I still have a yellowing paper teletype, an AFP report from back in 1995, indicating that between 1984 and 1991 Cuba had accumulated a trade deficit of more than 16.08 billion dollars during those 8 years, an average of over 2 billion per year, with a spike to 2.74 billion in 1989. And almost all that unbalanced trade was with the USSR. 

Total subordination

Furthermore, the island received billions of dollars in weapons of every type: planes, tanks, artillery, ships, rockets, vehicles, guns, and equipment, allowing it to wield the largest and most powerful army in Latin America after Brazil. Cuba even received 42 nuclear missiles (able to reach Washington and New York), which put the world on the brink of nuclear war in 1962.

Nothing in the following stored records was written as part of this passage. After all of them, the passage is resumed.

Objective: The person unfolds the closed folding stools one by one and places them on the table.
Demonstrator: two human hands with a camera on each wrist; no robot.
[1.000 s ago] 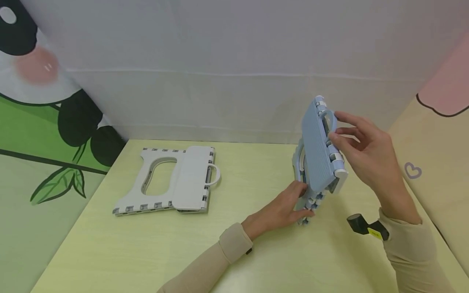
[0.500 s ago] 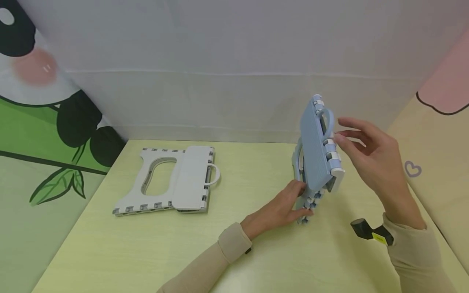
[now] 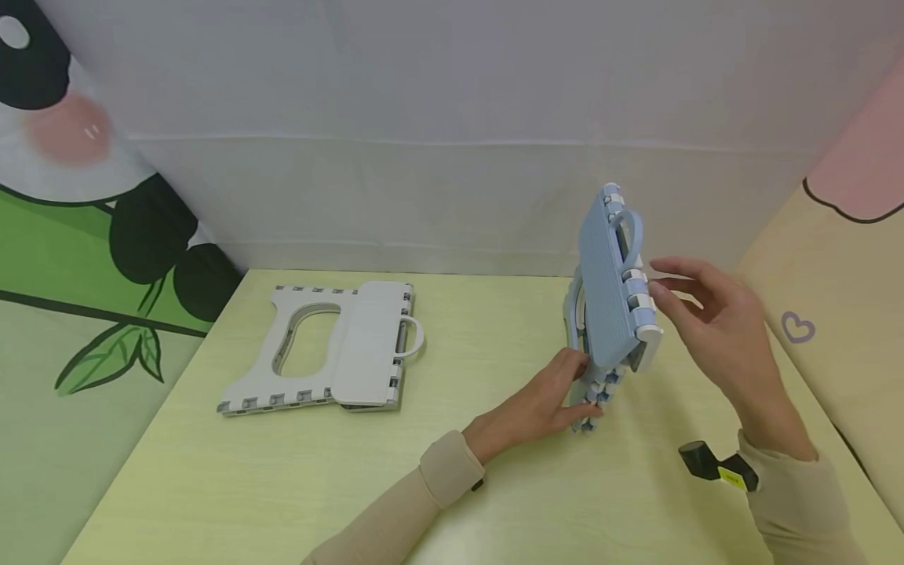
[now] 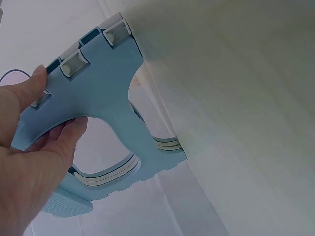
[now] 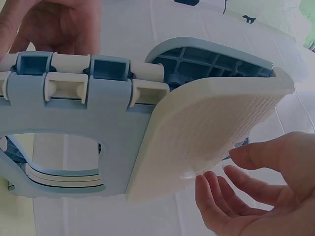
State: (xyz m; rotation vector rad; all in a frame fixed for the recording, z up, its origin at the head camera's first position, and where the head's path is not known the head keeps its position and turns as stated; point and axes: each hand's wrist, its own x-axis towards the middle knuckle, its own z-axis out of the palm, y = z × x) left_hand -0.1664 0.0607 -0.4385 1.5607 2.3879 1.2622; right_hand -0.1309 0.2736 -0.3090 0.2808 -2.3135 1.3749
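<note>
A folded blue-and-white folding stool (image 3: 609, 290) stands tilted on its edge at the table's right, its blue ribbed top panel facing left. My left hand (image 3: 533, 400) grips its lower leg part; in the left wrist view the fingers (image 4: 74, 135) pass through the leg panel's opening while the thumb lies on the hinged edge. The right hand (image 3: 723, 329) is at the stool's right edge, below the blue loop handle (image 3: 638, 235), with loosely bent fingers. In the right wrist view its fingertips (image 5: 209, 179) are by the white panel (image 5: 211, 128); whether they touch is unclear.
A white folding stool (image 3: 304, 349) lies folded flat on the left of the pale yellow-green table (image 3: 282, 479), its loop handle pointing right. A light cloth wall (image 3: 424, 204) rises behind the table, and printed cartoon panels flank both sides.
My right hand has left the loop handle and slid down along the stool's right edge. The stool has tipped slightly left; my left hand keeps its grip.
</note>
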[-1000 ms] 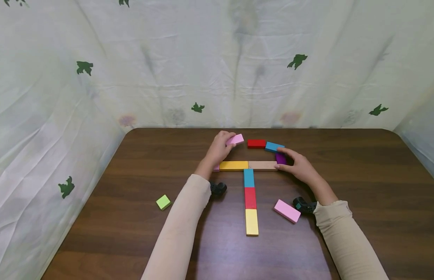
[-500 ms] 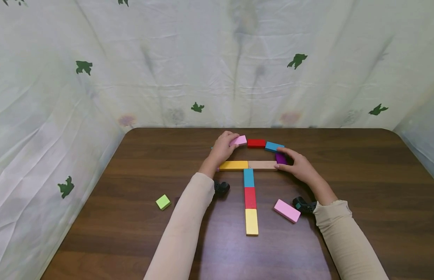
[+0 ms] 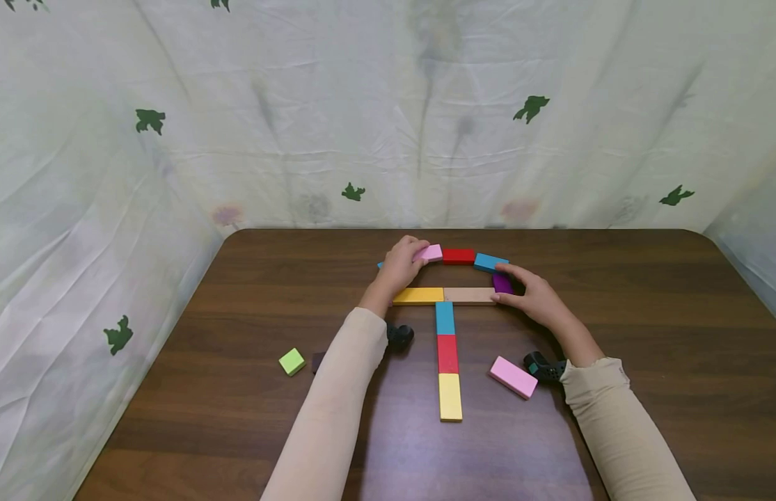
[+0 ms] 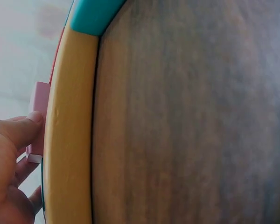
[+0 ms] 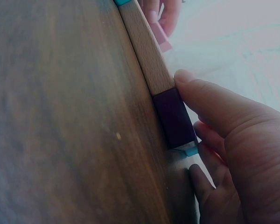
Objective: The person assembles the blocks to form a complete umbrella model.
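My left hand (image 3: 403, 263) pinches a pink block (image 3: 433, 253) between thumb and fingers at the back of the table. The pink block's right end is right at the red block (image 3: 458, 257). In the left wrist view, the thumb lies on the pink block (image 4: 39, 97) beyond the orange-yellow block (image 4: 74, 121). My right hand (image 3: 538, 298) rests around the purple block (image 3: 502, 283), its index fingertip at the blue block (image 3: 491, 263). The right wrist view shows the thumb where the plain wooden block (image 5: 147, 51) meets the purple block (image 5: 175, 116), other fingers loosely bent.
A stem of blue (image 3: 445, 318), red (image 3: 447, 353) and pale yellow blocks (image 3: 450, 398) runs toward the front. A loose pink block (image 3: 513, 378) lies right of it. Far left are a green block (image 3: 291, 362) and a dark block (image 3: 317, 362), partly behind the left sleeve.
My left hand has slid the pink block to the right and slightly nearer, closing the gap to the red block. The dark block has come out from behind the sleeve. My right hand stays put.
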Demonstrator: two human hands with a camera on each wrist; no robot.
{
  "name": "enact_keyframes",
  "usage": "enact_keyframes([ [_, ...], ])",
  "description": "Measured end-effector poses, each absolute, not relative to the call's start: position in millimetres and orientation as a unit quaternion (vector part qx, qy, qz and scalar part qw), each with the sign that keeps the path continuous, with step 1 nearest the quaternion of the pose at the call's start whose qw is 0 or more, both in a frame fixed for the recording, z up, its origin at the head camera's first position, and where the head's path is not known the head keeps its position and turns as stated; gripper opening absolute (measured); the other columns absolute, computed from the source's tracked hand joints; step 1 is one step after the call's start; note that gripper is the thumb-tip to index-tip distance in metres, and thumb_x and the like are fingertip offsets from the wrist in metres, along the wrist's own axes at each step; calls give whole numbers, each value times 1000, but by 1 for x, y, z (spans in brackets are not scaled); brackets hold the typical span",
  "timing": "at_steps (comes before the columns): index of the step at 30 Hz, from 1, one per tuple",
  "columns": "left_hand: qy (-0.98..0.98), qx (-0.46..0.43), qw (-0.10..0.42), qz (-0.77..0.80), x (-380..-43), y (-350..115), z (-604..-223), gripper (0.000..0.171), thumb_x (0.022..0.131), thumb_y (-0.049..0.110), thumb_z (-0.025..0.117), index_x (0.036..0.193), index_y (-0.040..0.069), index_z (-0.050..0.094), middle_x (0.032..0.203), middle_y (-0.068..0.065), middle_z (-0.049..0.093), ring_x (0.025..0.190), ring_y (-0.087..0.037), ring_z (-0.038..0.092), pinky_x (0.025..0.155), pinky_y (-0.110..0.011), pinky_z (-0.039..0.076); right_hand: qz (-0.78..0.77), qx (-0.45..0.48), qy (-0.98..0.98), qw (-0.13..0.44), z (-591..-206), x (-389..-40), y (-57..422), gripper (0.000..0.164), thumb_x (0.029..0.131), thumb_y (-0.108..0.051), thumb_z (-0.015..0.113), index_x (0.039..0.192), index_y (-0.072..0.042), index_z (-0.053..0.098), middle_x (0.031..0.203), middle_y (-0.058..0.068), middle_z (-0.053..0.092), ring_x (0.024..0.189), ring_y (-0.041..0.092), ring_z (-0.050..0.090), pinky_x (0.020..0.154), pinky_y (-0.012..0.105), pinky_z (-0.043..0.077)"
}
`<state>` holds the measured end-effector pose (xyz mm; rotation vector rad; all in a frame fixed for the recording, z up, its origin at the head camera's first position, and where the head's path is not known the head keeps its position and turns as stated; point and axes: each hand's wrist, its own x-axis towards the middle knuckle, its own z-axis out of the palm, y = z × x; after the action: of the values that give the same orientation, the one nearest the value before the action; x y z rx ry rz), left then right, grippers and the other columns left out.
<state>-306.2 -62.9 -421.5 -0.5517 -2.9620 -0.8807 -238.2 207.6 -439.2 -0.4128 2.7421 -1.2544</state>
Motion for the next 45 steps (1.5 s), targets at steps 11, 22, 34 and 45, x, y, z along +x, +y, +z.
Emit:
enact_keyframes([
  [11, -949, -169, -8, -266, -305, -61, -422, 38, 89, 19, 57, 126, 12, 53, 120, -6, 48, 107, -20, 46, 93, -38, 33, -412, -139, 899, 49, -440, -238, 208, 70, 78, -43, 66, 135, -12, 40, 137, 17, 34, 125, 36, 29, 98, 53, 23],
  [22, -955, -171, -5, -241, -304, -60, -424, 39, 88, 19, 58, 126, 11, 53, 117, -7, 49, 108, -19, 46, 93, -39, 32, -408, -135, 901, 53, -439, -239, 208, 71, 78, -44, 66, 136, -13, 40, 138, 17, 34, 125, 36, 28, 98, 54, 23],
  [34, -958, -168, -13, -231, -303, -60, -423, 40, 88, 21, 58, 127, 11, 52, 119, -7, 49, 110, -20, 46, 93, -39, 31, -414, -140, 898, 46, -440, -239, 208, 69, 79, -41, 66, 135, -12, 41, 137, 17, 35, 125, 36, 29, 98, 53, 23],
  [45, -958, -166, -13, -233, -304, -60, -424, 41, 88, 21, 58, 128, 11, 52, 120, -7, 49, 110, -20, 45, 94, -38, 32, -416, -139, 898, 41, -441, -240, 208, 67, 79, -38, 67, 134, -11, 41, 137, 18, 34, 125, 36, 28, 99, 52, 22],
])
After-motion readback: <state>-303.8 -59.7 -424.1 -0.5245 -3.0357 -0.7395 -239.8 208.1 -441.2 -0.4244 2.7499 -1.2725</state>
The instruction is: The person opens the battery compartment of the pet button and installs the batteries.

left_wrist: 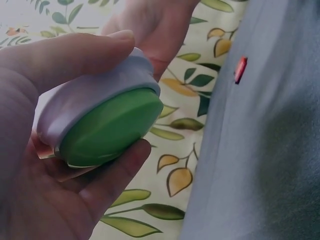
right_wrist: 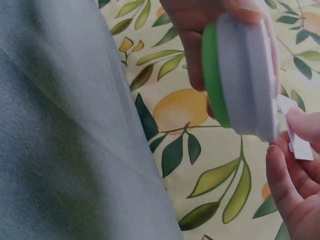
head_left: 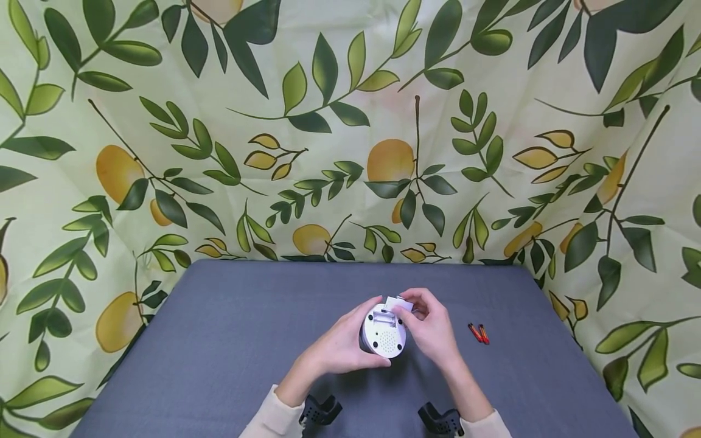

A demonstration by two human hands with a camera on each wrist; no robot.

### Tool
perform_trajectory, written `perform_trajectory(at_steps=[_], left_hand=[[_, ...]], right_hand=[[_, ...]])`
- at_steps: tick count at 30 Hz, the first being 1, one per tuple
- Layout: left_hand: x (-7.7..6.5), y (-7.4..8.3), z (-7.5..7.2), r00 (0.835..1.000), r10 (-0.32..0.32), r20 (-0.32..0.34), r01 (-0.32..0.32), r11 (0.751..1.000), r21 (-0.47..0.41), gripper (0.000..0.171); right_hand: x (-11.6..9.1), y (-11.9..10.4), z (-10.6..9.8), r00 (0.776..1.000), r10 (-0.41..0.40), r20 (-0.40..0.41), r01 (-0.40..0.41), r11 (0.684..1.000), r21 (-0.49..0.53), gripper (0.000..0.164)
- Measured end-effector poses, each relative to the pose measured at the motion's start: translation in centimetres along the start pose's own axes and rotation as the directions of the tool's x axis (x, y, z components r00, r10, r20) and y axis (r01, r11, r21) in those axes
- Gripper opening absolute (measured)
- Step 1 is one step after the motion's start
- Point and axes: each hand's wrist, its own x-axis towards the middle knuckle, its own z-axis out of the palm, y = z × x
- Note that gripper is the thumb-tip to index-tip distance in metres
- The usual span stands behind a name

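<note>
My left hand (head_left: 344, 342) grips a round white button device (head_left: 386, 342) by its sides, thumb and fingers on opposite edges. Its underside faces the head camera, with dark round feet, a cluster of speaker holes and an uncovered battery compartment (head_left: 383, 318). In the left wrist view the green domed top (left_wrist: 112, 127) points away from the palm. Between thumb and fingers, my right hand (head_left: 431, 326) pinches a small white battery cover (right_wrist: 299, 142), held right beside the compartment's edge.
Two red-and-black batteries (head_left: 479, 333) lie side by side on the grey table (head_left: 230, 340), right of the right hand. A cloth printed with leaves and fruit (head_left: 339, 152) hangs behind and at both sides. Black straps (head_left: 323, 410) sit on the wrists.
</note>
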Motion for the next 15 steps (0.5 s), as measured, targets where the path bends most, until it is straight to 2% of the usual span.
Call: perform_trajectory(at_steps=[6, 15], left_hand=[[-0.1, -0.3, -0.1, 1.000, -0.012, -0.015, 0.012, 1.000, 0.000, 0.106], [0.1, -0.3, -0.3, 0.999, -0.010, -0.033, 0.009, 1.000, -0.026, 0.107]], right_hand=[[0.2, 0.2, -1.3, 0.999, 0.018, 0.033, -0.019, 0.999, 0.029, 0.027], [1.8, 1.4, -3.4, 0.990, 0.067, 0.121, -0.065, 0.998, -0.020, 0.028]])
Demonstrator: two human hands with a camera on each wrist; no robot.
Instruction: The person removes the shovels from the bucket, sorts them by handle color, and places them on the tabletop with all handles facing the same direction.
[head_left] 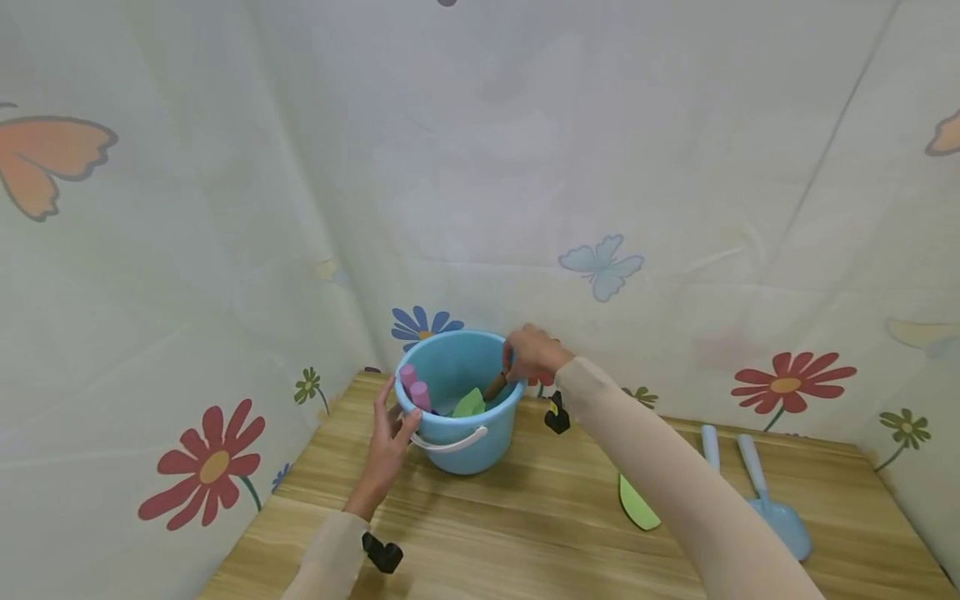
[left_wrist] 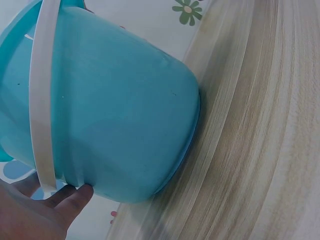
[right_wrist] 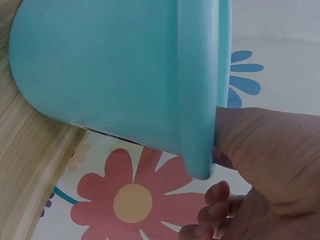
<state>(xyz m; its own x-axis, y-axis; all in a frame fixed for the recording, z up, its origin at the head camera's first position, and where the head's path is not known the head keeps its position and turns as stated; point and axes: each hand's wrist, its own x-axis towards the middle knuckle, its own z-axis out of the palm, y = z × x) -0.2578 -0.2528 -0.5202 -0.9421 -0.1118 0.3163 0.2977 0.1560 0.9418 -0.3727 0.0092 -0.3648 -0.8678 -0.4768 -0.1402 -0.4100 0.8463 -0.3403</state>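
Observation:
A light blue bucket (head_left: 480, 454) with a white handle (head_left: 450, 444) stands on the wooden table. My left hand (head_left: 390, 442) holds its left side, thumb at the rim and fingers along the outer wall; the left wrist view shows those fingers against the blue wall (left_wrist: 120, 110). Over the right rim, my right hand (head_left: 534, 354) reaches in, pinching a brown handle (head_left: 495, 387); the rim hides its fingertips in the right wrist view, where the other fingers (right_wrist: 212, 210) curl outside. Beside the brown handle inside lie a green blade-like piece (head_left: 470, 403) and two pink cylindrical ends (head_left: 420, 395).
Right of the bucket, a light green flat piece (head_left: 637, 504) lies partly under my right forearm. Farther right are a blue toy shovel (head_left: 780, 525) and another blue handle (head_left: 710, 446). A flower-printed white curtain (head_left: 480, 167) hangs behind the table (head_left: 465, 542).

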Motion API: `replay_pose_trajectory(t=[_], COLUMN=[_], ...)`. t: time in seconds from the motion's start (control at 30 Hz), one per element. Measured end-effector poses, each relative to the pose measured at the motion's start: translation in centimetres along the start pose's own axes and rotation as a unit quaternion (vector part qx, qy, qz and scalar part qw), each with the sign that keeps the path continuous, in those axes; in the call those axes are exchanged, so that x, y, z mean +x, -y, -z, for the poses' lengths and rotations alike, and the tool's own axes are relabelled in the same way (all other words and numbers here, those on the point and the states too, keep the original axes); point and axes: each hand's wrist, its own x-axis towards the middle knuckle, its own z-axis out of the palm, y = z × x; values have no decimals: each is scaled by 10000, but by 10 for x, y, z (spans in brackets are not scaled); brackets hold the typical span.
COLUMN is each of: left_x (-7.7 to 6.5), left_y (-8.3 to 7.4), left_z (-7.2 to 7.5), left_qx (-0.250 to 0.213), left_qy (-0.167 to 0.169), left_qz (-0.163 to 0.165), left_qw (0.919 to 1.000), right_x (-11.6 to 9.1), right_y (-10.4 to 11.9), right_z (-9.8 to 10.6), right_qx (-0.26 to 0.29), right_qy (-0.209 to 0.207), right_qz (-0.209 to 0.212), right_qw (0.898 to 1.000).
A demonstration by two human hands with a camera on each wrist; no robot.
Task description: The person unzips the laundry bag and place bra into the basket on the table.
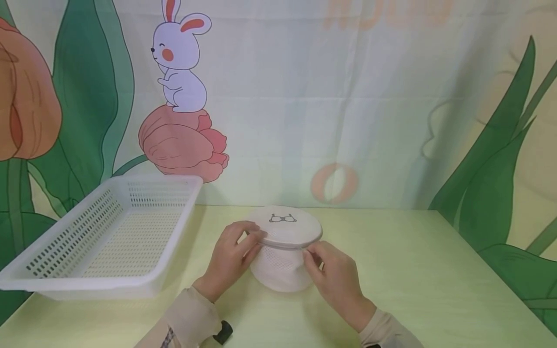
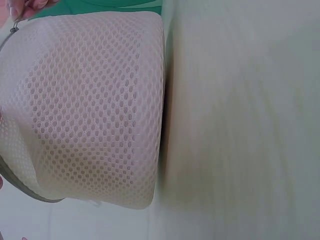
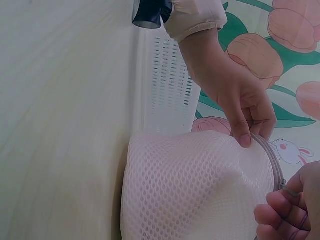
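Note:
A white mesh laundry bag (image 1: 278,270), round and upright, stands on the table. Its flat lid (image 1: 304,227) carries a small bra drawing, and a grey zipper (image 3: 272,159) runs around the edge under it. My left hand (image 1: 232,253) pinches the zipper edge at the bag's left side, thumb on the mesh. At the front right, my right hand (image 1: 337,270) pinches the zipper pull (image 3: 283,183) between thumb and curled fingers. The left wrist view shows the honeycomb mesh wall close up, with the right fingers (image 2: 31,7) at the pull in the top corner.
A white perforated plastic basket (image 1: 188,217) stands to the left on the pale yellow-green table (image 1: 413,280). Behind the table hangs a cloth backdrop (image 1: 278,121) printed with a rabbit and tulips. A dark wrist device (image 1: 224,332) sits by the left sleeve.

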Motion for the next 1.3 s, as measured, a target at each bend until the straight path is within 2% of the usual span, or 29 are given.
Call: replay_pose_trajectory(t=[0.67,0.9,1.03,1.3], left_x=[-3,-3,-2,3], left_y=[6,6,4,3], left_z=[0,1,3,2], left_qx=[148,203,225,272], left_qy=[6,-8,113,23], left_qz=[150,45,25,-260], left_qw=[9998,9998,9997,9993], right_x=[0,-1,-1,0], right_y=[-1,-1,-2,-3], right_z=[0,-1,0,1], right_qx=[27,88,129,139], right_qy=[27,48,30,-75], right_qz=[-65,-108,-82,-14], right_qw=[10000,9999,9999,9999])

But what takes the cake is that in the 80s (until 1986), then Economy Minister Humberto Perez told meoff the record, that Moscow was selling to capitalist countries almost three million tons of crude oil that Cuba did not use, from its annual quota allocated by the CMEA, and then sending the money to Havana, these funds exceeding the amount generated by all its sugar mills.

We can clearly see that Cuba was not a pseudocolony of the USSR, but an outright one, as we can add that the largest apparatus for intelligence and repression in Latin America, the Castros', was organized and trained by the KGB, with the help of East Germany's neo-Nazi Stasi. All for free.

Despite its trade dependence on the US before 1959, Cuba was never as subordinate to its northern neighbor as it was later on the USSR, 19,000 km away, beyond the Mediterranean.

Given the parasitism endemic to Castroist socialism, Cuba today depends on the US so profoundly that if the scenario described at the outset of this article were to come to pass, the nation would come to an utter standstill. It would be another Cambodia, with people eating out of communal pots. Without "Yankee" money, Castroism would be unsustainable.